Switch up your routine every four to six weeks. Your body adapts to any repetitive activity more quickly than you probably think, so the longer you use the same routine, the less weight loss will happen, and the more likely you are to get stuck in a plateau and limit the changes you can make to your body.
Train at an intensity level that allows your body to rely more on stored fat than sugars. Exercising at an optimal heart rate zone will give you better results. Go to the Calculators section to find out your specific optimal target heart rate training zone.
Don’t snack after your last meal of the day, and try not to eat your last meal any later than 7p.m. Additionally, aim to make protein and carb sources with lots of fiber the main parts of your last major meal for the day.

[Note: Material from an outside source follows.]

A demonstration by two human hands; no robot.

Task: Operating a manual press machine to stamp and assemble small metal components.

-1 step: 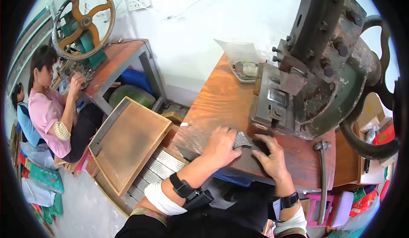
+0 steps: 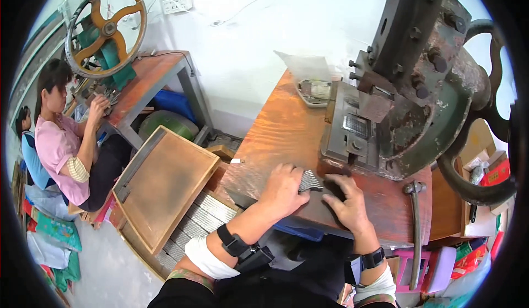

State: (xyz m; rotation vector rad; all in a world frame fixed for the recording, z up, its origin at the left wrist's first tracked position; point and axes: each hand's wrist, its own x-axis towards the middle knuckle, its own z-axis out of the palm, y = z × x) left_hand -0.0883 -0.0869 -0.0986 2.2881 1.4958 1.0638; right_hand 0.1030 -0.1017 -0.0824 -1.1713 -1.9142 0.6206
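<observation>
A small stack of grey, ridged metal strips [image 2: 310, 180] lies on the front part of the wooden bench [image 2: 274, 133]. My left hand [image 2: 285, 189] is closed against the left side of this stack, its fingers bent and the thumb low beside it. To the right of the strips, my right hand [image 2: 349, 202] rests on the bench with fingers curved and thumb apart. Nothing shows between them. Just beyond both hands stands a heavy hand press [image 2: 405, 115], with a metal die plate [image 2: 357, 125] at its base.
A hammer [image 2: 415, 220] lies at the bench's right edge, its handle hanging past the front. Left of the bench, a wooden tray [image 2: 168, 189] sits over a box of metal strips [image 2: 208, 213]. A clear plastic container [image 2: 316, 93] stands behind. A co-worker [image 2: 61, 137] sits far left.
</observation>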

Drink lots of water. You probably hear this a lot, but it cannot be stated enough. Staying hydrated will help with your diet by keeping you fuller for longer. And it helps with your exercise routine by topping up water stores that you will lose through perspiration and breathing at a higher rate as you work out.
Fast Fat Facts:
- The specialized fat-storing cells in the body are called adipocytes. These cells are designed to store ample energy and can readily take up seemingly unlimited amounts of fat. The more fat they store, the larger these cells get. Cells in adipose tissue are generally the largest in the body because of this ability to store high levels of fat. So the more calories you take in that get converted to fat, the bigger these cells will continue to grow . . . and grow. How’s that for motivation to cut your calorie intake?
- Fat is the nutrient with the highest amount of calories per gram (fat has 9 cal/g, alcohol has 7 cal/g, and carbs and protein have the lowest amounts at 4 cal/g).
- You can cut fat from your diet but still become fatter by eating too many carbs, proteins or other sources of calories. The key is to monitor your overall calorie intake, not just how much fat you eat.